Collab Capital cofounder Jewel Burkes Solomon says her organization was founded to deploy financial, human, and network capital to assist, grow, and maintain Black-owned creative enterprises. As a proud Howard University alum, Burkes Solomon wants to help Black people achieve economic parity through innovation economy ownership.
Trevor Rozier-Byrd founded Stackwell, an early-stage firm that empowers Black millennials and Gen Z investors to close the racial wealth gap. The app, released in early 2022, uses risk-based portfolios, instructional tools, and behavioral nudges to address Black Americans' underinvestment and unbanking.

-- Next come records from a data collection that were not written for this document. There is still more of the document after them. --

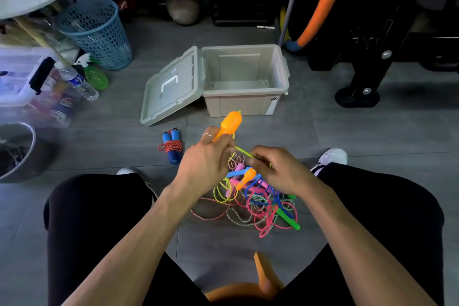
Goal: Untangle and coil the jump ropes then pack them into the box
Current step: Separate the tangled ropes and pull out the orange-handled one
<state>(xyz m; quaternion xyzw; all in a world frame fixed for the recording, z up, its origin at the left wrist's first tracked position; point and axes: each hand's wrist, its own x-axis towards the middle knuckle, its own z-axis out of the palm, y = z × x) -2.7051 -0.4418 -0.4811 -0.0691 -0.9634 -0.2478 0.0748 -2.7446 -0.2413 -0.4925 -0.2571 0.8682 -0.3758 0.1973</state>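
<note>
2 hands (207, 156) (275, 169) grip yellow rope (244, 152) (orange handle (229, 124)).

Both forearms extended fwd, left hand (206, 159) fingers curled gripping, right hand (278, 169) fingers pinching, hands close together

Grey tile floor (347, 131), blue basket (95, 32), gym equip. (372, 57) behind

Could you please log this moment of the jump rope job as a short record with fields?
left hand: left hand grips the orange handle
right hand: right hand pinches the yellow-green rope
tangle: rope pile on the floor between the feet
done: blue-handled rope lies coiled left of the pile
box: box holds no ropes yet, lid propped against its left side
</note>
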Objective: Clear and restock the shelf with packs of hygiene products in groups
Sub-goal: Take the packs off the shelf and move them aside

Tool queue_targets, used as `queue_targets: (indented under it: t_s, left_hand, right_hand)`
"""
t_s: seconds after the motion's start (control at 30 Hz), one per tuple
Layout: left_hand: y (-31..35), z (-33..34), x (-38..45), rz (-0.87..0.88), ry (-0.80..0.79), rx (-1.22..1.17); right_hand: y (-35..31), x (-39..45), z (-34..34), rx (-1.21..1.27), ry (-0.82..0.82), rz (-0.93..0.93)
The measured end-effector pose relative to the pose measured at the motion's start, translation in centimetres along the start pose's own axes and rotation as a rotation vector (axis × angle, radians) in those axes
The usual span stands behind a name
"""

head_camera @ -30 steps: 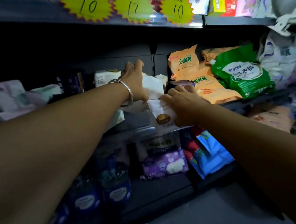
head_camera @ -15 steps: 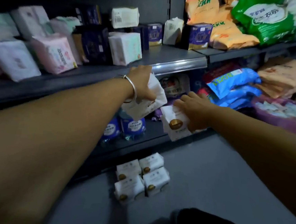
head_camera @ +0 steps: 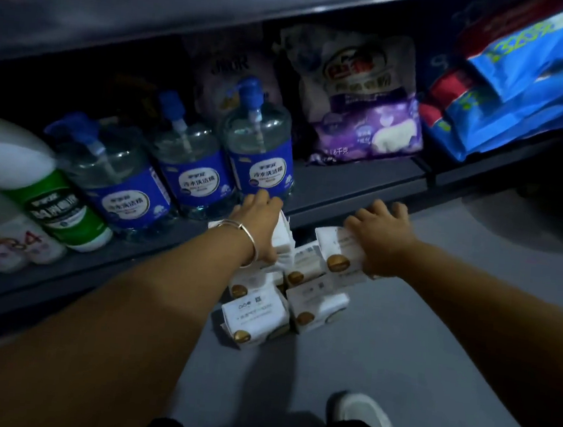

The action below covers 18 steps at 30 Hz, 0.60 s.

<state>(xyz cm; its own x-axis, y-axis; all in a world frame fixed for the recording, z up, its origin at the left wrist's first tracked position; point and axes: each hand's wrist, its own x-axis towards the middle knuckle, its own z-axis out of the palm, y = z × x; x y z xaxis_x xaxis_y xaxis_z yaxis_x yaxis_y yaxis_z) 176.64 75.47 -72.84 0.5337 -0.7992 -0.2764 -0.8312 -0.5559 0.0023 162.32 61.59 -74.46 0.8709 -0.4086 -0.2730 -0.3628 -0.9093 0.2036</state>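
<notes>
Several white packs with gold seals lie grouped on the grey floor in front of the bottom shelf. My left hand, a silver bangle on its wrist, grips a white pack at the back left of the pile. My right hand lies on top of another white pack and grips it at the back right of the pile. Both held packs touch or hover just above the pile; I cannot tell which.
Blue-labelled pump bottles and a green-and-white bottle stand on the bottom shelf at left. A purple-and-white bag and blue bags sit at right. My white shoe is on the floor below.
The view dropped from the middle shelf to the floor. Both hands carried their white packs down from shelf height to the pile on the floor.
</notes>
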Motion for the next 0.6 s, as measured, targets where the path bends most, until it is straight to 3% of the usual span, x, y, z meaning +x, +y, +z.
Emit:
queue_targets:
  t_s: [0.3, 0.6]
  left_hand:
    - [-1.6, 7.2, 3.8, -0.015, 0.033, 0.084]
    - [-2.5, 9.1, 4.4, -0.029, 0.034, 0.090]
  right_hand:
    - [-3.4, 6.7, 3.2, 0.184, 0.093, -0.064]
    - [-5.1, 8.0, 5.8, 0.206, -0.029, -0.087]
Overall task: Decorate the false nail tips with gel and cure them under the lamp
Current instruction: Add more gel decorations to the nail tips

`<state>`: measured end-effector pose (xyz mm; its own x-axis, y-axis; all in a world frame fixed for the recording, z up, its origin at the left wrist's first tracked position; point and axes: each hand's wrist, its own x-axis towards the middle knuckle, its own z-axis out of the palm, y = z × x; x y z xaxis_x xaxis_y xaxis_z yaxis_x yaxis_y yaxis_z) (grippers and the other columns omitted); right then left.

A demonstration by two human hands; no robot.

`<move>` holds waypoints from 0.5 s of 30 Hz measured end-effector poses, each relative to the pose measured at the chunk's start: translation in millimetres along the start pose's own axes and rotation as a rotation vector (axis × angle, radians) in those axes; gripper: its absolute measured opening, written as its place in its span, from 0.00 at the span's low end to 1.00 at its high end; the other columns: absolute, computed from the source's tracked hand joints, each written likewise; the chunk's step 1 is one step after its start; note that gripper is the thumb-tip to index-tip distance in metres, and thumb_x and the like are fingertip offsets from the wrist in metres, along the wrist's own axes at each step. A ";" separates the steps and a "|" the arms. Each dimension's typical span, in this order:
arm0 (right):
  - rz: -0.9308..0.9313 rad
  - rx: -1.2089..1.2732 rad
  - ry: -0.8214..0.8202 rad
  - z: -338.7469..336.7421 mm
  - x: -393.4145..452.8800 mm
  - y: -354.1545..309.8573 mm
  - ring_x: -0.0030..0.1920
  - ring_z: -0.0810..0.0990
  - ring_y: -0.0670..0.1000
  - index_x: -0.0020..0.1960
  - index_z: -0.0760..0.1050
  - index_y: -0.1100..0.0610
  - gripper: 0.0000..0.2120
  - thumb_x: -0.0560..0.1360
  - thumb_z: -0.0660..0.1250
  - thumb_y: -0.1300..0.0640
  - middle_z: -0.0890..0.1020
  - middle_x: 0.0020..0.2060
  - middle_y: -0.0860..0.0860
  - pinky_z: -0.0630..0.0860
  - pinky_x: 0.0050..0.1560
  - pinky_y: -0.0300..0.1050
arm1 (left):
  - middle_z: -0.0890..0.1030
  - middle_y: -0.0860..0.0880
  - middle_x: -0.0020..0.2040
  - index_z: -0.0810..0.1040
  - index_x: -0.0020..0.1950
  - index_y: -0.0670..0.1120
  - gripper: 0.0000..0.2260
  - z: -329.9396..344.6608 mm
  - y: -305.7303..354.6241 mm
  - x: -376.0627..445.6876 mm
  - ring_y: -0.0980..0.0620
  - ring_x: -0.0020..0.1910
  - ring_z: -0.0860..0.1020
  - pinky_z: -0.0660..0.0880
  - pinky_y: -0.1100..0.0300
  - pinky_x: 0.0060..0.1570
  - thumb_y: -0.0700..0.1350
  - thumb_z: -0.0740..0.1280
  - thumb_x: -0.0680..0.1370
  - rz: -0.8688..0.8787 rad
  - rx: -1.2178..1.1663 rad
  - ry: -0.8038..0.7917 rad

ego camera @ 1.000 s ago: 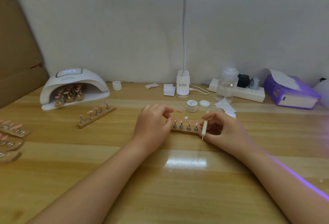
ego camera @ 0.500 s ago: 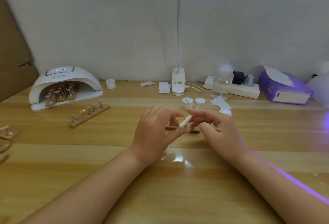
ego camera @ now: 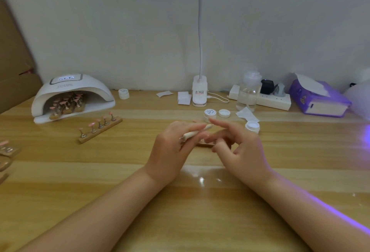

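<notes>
My left hand grips the white dotting pen; right hand loose, fingers relaxed (holding nothing), over the mostly hidden nail strip mid-table.

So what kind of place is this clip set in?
Most likely a home or small-studio nail workbench: a nail curing lamp holds strips of pink tips, another wooden holder of nail tips lies on the wooden desk, and small gel pots stand nearby.

Head view: forward-down, close over hands.
</notes>
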<state>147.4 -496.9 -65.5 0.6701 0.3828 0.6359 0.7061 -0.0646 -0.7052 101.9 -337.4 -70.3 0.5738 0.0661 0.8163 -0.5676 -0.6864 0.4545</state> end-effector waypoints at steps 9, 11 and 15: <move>0.277 -0.595 -0.055 -30.8 16.0 31.7 0.43 0.70 0.46 0.48 0.76 0.49 0.15 0.66 0.66 0.41 0.72 0.36 0.43 0.65 0.43 0.41 | 0.77 0.58 0.34 0.73 0.49 0.58 0.03 -5.4 0.3 1.8 0.58 0.37 0.77 0.70 0.73 0.36 0.51 0.60 0.79 -0.189 -0.060 0.160; 0.326 -0.640 -0.164 -30.8 16.6 35.0 0.47 0.69 0.46 0.49 0.76 0.45 0.19 0.64 0.66 0.35 0.71 0.39 0.42 0.66 0.47 0.41 | 0.78 0.58 0.34 0.73 0.48 0.57 0.03 -6.0 -3.4 2.3 0.56 0.37 0.77 0.71 0.72 0.37 0.51 0.60 0.80 -0.253 -0.073 0.201; 0.300 -0.697 -0.271 -28.3 17.9 41.1 0.49 0.69 0.48 0.47 0.79 0.43 0.18 0.65 0.66 0.33 0.70 0.40 0.41 0.68 0.50 0.44 | 0.78 0.61 0.35 0.74 0.46 0.54 0.05 -5.9 -11.1 4.6 0.62 0.36 0.76 0.72 0.72 0.39 0.51 0.60 0.80 -0.383 -0.136 0.265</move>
<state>194.9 -518.8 -74.2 0.8380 0.4628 0.2891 0.5455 -0.7258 -0.4192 107.4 -325.2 -69.5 0.5965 0.4898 0.6358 -0.4269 -0.4772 0.7681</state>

"There’s a systemic issue in the fundraising industry that needs to be changed," says Fundr co-founder Lauren Washington. Fundr's algorithm matches startups with investors to streamline fundraising. It streamlines investors finding and deal-closing while fostering long-term founder-investor connections.
After graduating from Morehouse College, Derrius Quarles, Ras Asan, and Brian Williams thought they could create a successful business strategy. In 2016, the founders used $500 of their personal money to start Breaux Capital (pronounced "bro"), an online platform and smartphone app that connects like-minded Millennials nationwide with an automated savings tool and social network. Breaux Capital is an automated savings platform that anyone can access for $9–$19 per year.
Kelly Ifill, a former math teacher, created digital center Guava to addresses the banking wealth gap for Black small company owners. Guava provides fair financial products to help Black small businesses gain funding. Guava offers Black entrepreneurs lower-barrier loans that employ alternate data sets to evaluate risk.